Yesterday, Kareem Jean-Pierre tried to defend Joe Biden's virility, saying, well, he did go to Ukraine.
You mean he took a plane and then wandered around there?
Wow.
Shocking stuff there, Kareem.
But I'm talking about what Americans see when they turn on the TV, and they see, you know, Joe Biden's been in politics literally since before you were born, and like, he's aged.
Well, let's talk about that.
As we all do.
Let's talk about this.
And you all talked about this.
Back when we were marking the one-year anniversary, right, of the war in Ukraine, the unprovoked war by Russia, what did the President do?

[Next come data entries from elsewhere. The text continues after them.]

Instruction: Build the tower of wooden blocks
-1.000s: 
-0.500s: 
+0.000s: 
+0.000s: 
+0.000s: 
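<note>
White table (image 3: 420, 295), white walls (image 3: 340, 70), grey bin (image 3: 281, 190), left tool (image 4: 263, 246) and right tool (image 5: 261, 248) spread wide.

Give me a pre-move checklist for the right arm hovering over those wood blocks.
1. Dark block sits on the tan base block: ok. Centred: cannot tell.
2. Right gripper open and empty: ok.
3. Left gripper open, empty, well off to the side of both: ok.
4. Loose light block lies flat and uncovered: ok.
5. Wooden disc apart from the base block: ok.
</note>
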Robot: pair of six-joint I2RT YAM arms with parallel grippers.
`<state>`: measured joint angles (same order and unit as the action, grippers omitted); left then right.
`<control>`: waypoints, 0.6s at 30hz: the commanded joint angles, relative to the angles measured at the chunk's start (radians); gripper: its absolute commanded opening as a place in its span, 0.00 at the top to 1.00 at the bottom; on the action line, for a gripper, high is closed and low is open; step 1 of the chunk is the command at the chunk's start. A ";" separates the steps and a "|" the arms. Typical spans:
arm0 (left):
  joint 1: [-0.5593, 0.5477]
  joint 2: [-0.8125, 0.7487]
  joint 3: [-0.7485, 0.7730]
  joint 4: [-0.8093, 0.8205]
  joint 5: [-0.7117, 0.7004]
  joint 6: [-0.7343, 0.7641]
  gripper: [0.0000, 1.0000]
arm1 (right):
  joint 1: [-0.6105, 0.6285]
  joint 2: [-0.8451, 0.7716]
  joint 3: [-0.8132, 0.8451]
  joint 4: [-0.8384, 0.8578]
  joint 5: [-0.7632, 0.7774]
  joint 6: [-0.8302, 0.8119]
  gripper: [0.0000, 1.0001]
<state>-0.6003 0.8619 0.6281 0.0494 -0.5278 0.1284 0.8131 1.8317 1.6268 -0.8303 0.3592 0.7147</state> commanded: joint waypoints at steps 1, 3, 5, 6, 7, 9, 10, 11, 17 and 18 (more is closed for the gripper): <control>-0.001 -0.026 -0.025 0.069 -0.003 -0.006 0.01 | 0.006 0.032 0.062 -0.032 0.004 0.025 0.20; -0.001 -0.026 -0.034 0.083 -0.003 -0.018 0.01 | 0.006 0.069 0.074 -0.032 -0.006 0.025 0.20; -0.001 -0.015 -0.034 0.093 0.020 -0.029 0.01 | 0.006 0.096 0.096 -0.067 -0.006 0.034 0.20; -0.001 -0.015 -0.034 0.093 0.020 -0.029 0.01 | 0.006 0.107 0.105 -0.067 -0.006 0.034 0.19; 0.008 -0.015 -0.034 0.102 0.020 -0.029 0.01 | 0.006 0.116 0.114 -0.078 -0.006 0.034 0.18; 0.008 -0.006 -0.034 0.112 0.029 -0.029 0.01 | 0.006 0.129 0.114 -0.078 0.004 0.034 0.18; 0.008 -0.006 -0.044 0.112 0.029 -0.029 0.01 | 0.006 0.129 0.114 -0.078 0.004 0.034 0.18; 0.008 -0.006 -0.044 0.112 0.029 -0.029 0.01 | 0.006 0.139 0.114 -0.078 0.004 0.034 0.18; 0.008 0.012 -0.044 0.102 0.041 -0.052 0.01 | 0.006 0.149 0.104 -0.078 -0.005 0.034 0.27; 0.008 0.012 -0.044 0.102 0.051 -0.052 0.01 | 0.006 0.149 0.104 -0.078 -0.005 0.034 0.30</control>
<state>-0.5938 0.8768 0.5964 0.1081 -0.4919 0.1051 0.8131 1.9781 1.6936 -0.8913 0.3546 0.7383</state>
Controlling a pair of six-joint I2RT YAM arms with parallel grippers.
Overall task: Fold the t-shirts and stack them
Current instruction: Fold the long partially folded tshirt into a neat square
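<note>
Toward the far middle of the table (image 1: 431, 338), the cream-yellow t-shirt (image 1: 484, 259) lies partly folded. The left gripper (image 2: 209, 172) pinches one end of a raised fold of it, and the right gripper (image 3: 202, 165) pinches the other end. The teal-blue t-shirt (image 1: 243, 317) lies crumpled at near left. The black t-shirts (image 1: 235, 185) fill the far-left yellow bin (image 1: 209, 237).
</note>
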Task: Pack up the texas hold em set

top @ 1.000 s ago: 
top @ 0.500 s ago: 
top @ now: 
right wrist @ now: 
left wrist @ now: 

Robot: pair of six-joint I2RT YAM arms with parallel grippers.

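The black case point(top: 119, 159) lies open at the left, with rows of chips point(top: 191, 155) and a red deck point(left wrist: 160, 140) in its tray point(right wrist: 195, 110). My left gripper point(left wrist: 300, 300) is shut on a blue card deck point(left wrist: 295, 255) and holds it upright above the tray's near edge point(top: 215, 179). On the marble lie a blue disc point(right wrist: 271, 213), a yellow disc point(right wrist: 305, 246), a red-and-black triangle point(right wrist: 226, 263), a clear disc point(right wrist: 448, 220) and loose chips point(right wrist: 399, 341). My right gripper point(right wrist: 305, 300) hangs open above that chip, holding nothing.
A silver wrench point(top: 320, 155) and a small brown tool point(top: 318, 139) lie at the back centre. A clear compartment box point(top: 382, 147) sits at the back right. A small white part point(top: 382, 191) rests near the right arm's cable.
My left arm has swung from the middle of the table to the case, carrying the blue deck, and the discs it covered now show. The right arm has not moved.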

He went to Kyiv, and he was there with the alarms blaring in the back, and people were so impressed that he was able to be there and look strong and represent the American people in Kyiv, in a war zone country.
I know that she has to do this for a living, but I gotta say, that is pretty weak sauce.
Even Morning Joe is like, yeah, we're all kind of concerned about his age.
89% of Republicans say Biden is too old.
69% of Democrats say he's too old.
And 74% of independents say the same.
This is something that the White House, the Biden campaign, cannot avoid.
It is a reality.
It might be uncomfortable for some people to talk about.
But when you have private dinner parties, when you go out at the ice cream place in the summer, people do.
Even Democrats who like Joe Biden and plan to support him, they do have concerns about his age.
Yes, they do.
And it's just it's just a fact that they have to deal with.
I mean, the fact also is that those Democrats, I think, are highly unlikely to say, OK, he's too old.
I'll vote for Donald Trump.
Yeah, that's a problem.
Even his own party knows the man is too old.
And by the way, he is.
I mean, yesterday, Joe Biden forgot the name of his secretary of Homeland Security, Alejandro Mayorkas.
Here he was doing that.
Secretary of Homeland Security.
The guy who took the job... Thank you for taking the job, pal.
Uh-oh.
The guy who took the job... Yeah, he's lost.
But it's not just that he's lost.
There's also a growing perception that he's a nasty person.
Which, of course, is true.
I've been talking about this for a while.
The facade of Joe Biden, captain of empathy, was always a lie.
Joe Biden is a pathological narcissist.
Which is the reason why anytime somebody else is suffering, he immediately starts talking about his own idiotic experiences.
Oh, you just lost a child in a fire in Hawaii?
I'm gonna tell you about that time that my kitchen got set on fire for like 20 minutes.
Oh, you lost a child blown up in Afghanistan?
I'm gonna tell you about the time that my son came home in a coffin draped with a flag, which is not even true.
That's who Joe Biden is.
Well, now there's a new book about the last couple of years of the Biden administration by Franklin Fuller, who's a Biden ally, right?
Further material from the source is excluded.